#### Prompt
Every single line below has to be printed once more, exactly.

=== Section Start ===

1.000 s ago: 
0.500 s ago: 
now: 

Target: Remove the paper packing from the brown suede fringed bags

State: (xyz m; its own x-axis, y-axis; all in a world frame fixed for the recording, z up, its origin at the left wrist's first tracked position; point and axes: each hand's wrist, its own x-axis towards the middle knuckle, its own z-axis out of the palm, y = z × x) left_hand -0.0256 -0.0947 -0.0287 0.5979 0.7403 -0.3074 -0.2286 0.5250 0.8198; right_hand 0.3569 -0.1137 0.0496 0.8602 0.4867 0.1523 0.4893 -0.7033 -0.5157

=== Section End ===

#### The completed task
1.000 s ago: 
0.500 s ago: 
now: 

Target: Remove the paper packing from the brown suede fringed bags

State: (xyz m; its own x-axis, y-axis; all in a world frame fixed for the recording, z up, its origin at the left wrist's first tracked position; point and axes: each hand's wrist, its own x-axis towards the middle knuckle, its own z-axis out of the palm, y = z × x) left_hand -0.0256 -0.0947 -0.0287 0.5979 0.7403 -0.3074 -0.2286 0.5250 0.8198; right_hand 0.3569 -0.1137 0.0496 0.8602 0.4867 0.1523 0.4893 -0.7033 -0.5157

The output above is complete as it stands.